## YOUR ASSIGNMENT
Print the data that follows word for word, leaving out any picture.

[PROVIDED RECORDS]

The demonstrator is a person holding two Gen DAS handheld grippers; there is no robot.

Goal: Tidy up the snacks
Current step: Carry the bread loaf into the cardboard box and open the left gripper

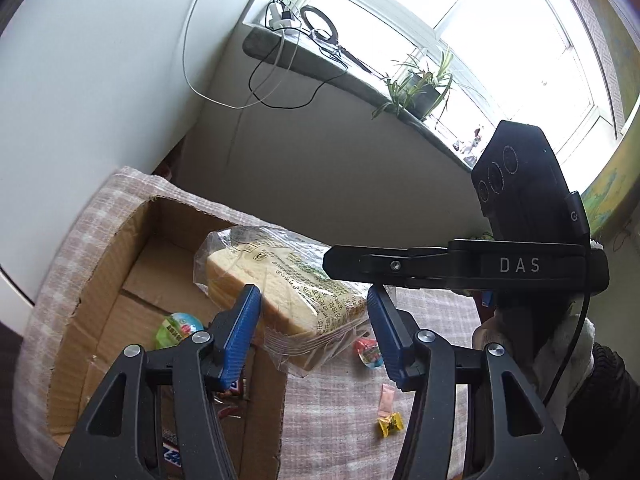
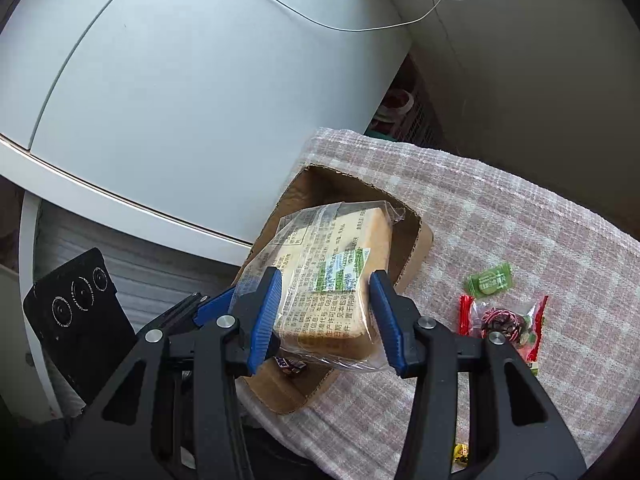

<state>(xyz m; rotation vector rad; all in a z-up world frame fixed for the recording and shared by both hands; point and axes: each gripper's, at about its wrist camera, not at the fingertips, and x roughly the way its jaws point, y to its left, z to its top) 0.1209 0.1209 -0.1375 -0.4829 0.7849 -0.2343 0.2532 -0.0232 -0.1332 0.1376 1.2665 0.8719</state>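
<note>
Lettering "DAS" on right gripper (image 1: 352, 268) beside bread bag (image 1: 280, 280)

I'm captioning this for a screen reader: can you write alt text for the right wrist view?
A clear bag of sliced bread, gripped between the blue jaws of the right gripper, hangs over an open cardboard box on a pink checked cloth. Wrapped sweets lie on the cloth to the right.

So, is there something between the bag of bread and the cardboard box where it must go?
Nothing visible blocks it. The bag of bread, held by both grippers, hangs over the open cardboard box; only a few small snacks lie on the box floor.
</note>
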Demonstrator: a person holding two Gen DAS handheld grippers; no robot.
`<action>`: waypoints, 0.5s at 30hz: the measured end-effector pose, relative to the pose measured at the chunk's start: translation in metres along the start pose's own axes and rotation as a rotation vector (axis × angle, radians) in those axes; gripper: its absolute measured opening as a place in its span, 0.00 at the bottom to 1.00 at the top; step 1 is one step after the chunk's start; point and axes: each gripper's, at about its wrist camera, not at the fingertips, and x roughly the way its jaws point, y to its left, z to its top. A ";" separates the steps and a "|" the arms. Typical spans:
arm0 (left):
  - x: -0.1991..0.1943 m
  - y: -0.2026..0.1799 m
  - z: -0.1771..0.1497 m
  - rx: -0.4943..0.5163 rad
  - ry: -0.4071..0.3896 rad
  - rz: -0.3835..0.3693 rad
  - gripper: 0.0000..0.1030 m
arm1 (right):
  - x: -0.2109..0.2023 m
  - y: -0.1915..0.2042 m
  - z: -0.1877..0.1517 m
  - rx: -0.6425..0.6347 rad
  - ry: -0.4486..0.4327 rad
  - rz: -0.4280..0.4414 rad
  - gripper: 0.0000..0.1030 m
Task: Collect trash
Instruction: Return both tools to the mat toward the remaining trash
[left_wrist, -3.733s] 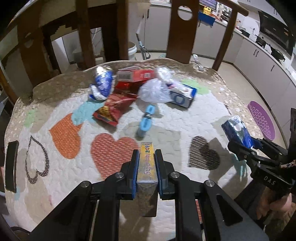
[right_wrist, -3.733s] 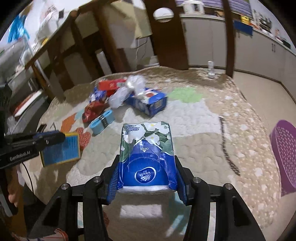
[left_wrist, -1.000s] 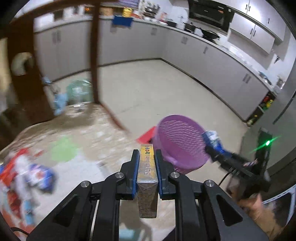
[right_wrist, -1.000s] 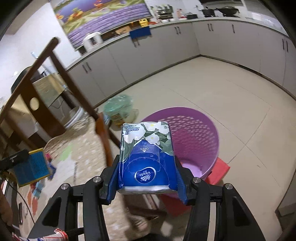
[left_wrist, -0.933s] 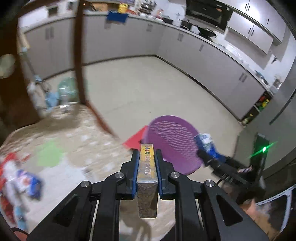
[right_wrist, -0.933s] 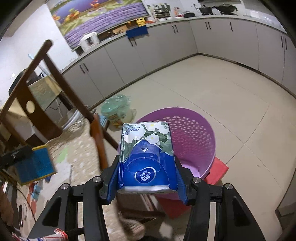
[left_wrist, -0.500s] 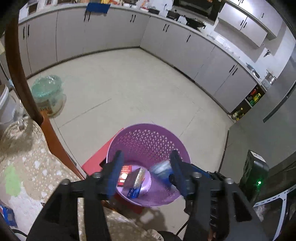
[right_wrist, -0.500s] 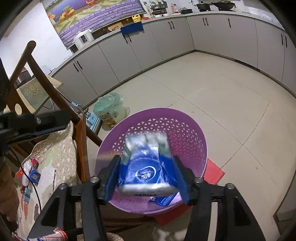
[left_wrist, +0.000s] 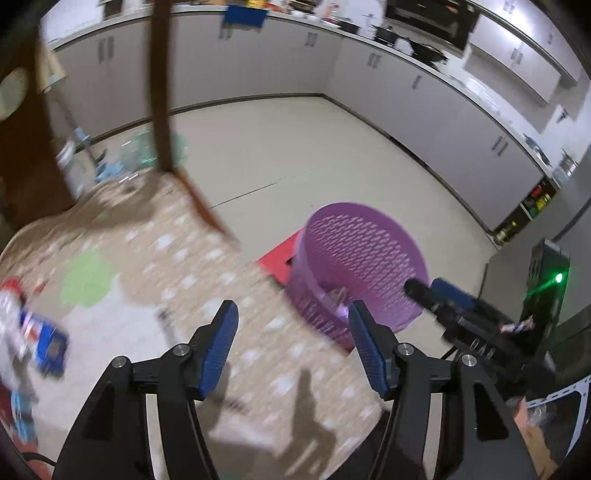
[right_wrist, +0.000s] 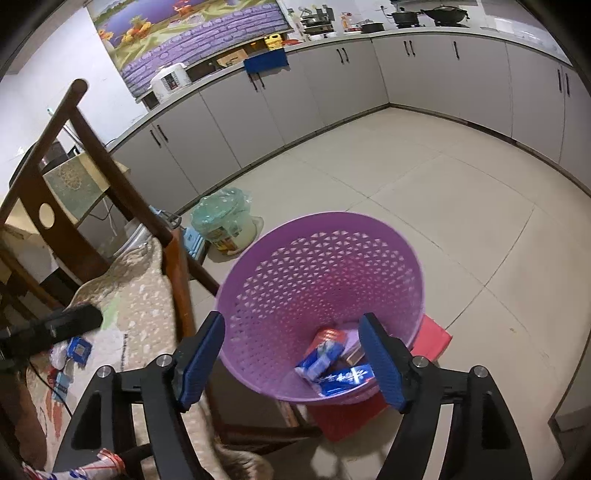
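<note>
Trash remains on the quilted surface (left_wrist: 155, 266) in the left wrist view: a blurred cluster of packets (left_wrist: 35, 332) lies at its left edge, well apart from the purple basket (left_wrist: 369, 258) standing on the floor past the right edge. The left hand-held gripper (left_wrist: 291, 350) hangs over the near right corner of the surface, its jaws opening with nothing between them. A second ago that gripper was clamped on a narrow yellow box; half a second ago the box was already lying in the basket. The other tool shows at the right, beside the basket rim.

Over in the right wrist view, the right hand-held gripper (right_wrist: 291, 358) sits just above the basket (right_wrist: 317, 266), jaws opening and empty. A second ago it held a blue tissue pack; now a blue pack (right_wrist: 321, 356) lies in the bottom with another blue wrapper (right_wrist: 345, 378) and a red carton (right_wrist: 327, 336). More small blue items (right_wrist: 77, 349) wait on the surface by its far edge.

I'd judge the leftover pieces light and soft: crinkly bags and thin cartons that crush easily and may slip. Pinch a bag across a bunched fold, a carton across its narrow sides
</note>
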 end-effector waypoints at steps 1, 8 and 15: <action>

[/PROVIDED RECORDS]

## YOUR RESPONSE
The demonstrator is a person holding two Gen DAS handheld grippers; there is no robot.

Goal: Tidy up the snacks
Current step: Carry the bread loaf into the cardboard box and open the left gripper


<state>(xyz m; rotation vector rad; all in a z-up world frame fixed for the recording and shared by both hands; point and axes: each gripper's, at about its wrist camera, not at the fingertips, and x roughly the way its jaws point, y to its left, z to its top) 0.1209 0.1209 -0.1375 -0.4829 0.7849 -0.2343 0.2532 -0.0232 -0.1332 0.1376 1.2665 0.8719</state>
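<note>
Lettering "DAS" on right gripper (image 1: 352, 268) beside bread bag (image 1: 280, 280)

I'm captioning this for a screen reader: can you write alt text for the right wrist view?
A clear bag of sliced bread, gripped between the blue jaws of the right gripper, hangs over an open cardboard box on a pink checked cloth. Wrapped sweets lie on the cloth to the right.

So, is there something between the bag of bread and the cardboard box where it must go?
Nothing visible blocks it. The bag of bread, held by both grippers, hangs over the open cardboard box; only a few small snacks lie on the box floor.
</note>
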Demonstrator: a person holding two Gen DAS handheld grippers; no robot.
`<action>`: waypoints, 0.5s at 30hz: the measured end-effector pose, relative to the pose measured at the chunk's start: translation in metres along the start pose's own axes and rotation as a rotation vector (axis × angle, radians) in those axes; gripper: its absolute measured opening as a place in its span, 0.00 at the bottom to 1.00 at the top; step 1 is one step after the chunk's start; point and axes: each gripper's, at about its wrist camera, not at the fingertips, and x roughly the way its jaws point, y to its left, z to its top. A ";" separates the steps and a "|" the arms. Typical spans:
arm0 (left):
  - x: -0.1991..0.1943 m
  - y: -0.2026..0.1799 m
  - z: -0.1771..0.1497 m
  - rx: -0.4943..0.5163 rad
  - ry: -0.4071..0.3896 rad
  - rz: -0.3835..0.3693 rad
  - gripper: 0.0000..0.1030 m
arm1 (right):
  - x: -0.2109..0.2023 m
  - y: -0.1915..0.2042 m
  - z: -0.1877..0.1517 m
  - rx: -0.6425..0.6347 rad
  - ry: -0.4486..0.4327 rad
  - rz: -0.4280..0.4414 rad
  - gripper: 0.0000..0.1030 m
Task: Collect trash
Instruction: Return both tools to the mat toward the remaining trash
[left_wrist, -3.733s] 
[right_wrist, -3.733s] 
[left_wrist, -1.000s] 
[right_wrist, -1.000s] 
[left_wrist, -0.933s] 
[right_wrist, -0.933s] 
[left_wrist, -0.500s] 
[right_wrist, -0.500s] 
[left_wrist, +0.000s] 
[right_wrist, +0.000s] 
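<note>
Trash remains on the quilted surface (left_wrist: 155, 266) in the left wrist view: a blurred cluster of packets (left_wrist: 35, 332) lies at its left edge, well apart from the purple basket (left_wrist: 369, 258) standing on the floor past the right edge. The left hand-held gripper (left_wrist: 291, 350) hangs over the near right corner of the surface, its jaws opening with nothing between them. A second ago that gripper was clamped on a narrow yellow box; half a second ago the box was already lying in the basket. The other tool shows at the right, beside the basket rim.

Over in the right wrist view, the right hand-held gripper (right_wrist: 291, 358) sits just above the basket (right_wrist: 317, 266), jaws opening and empty. A second ago it held a blue tissue pack; now a blue pack (right_wrist: 321, 356) lies in the bottom with another blue wrapper (right_wrist: 345, 378) and a red carton (right_wrist: 327, 336). More small blue items (right_wrist: 77, 349) wait on the surface by its far edge.

I'd judge the leftover pieces light and soft: crinkly bags and thin cartons that crush easily and may slip. Pinch a bag across a bunched fold, a carton across its narrow sides
</note>
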 end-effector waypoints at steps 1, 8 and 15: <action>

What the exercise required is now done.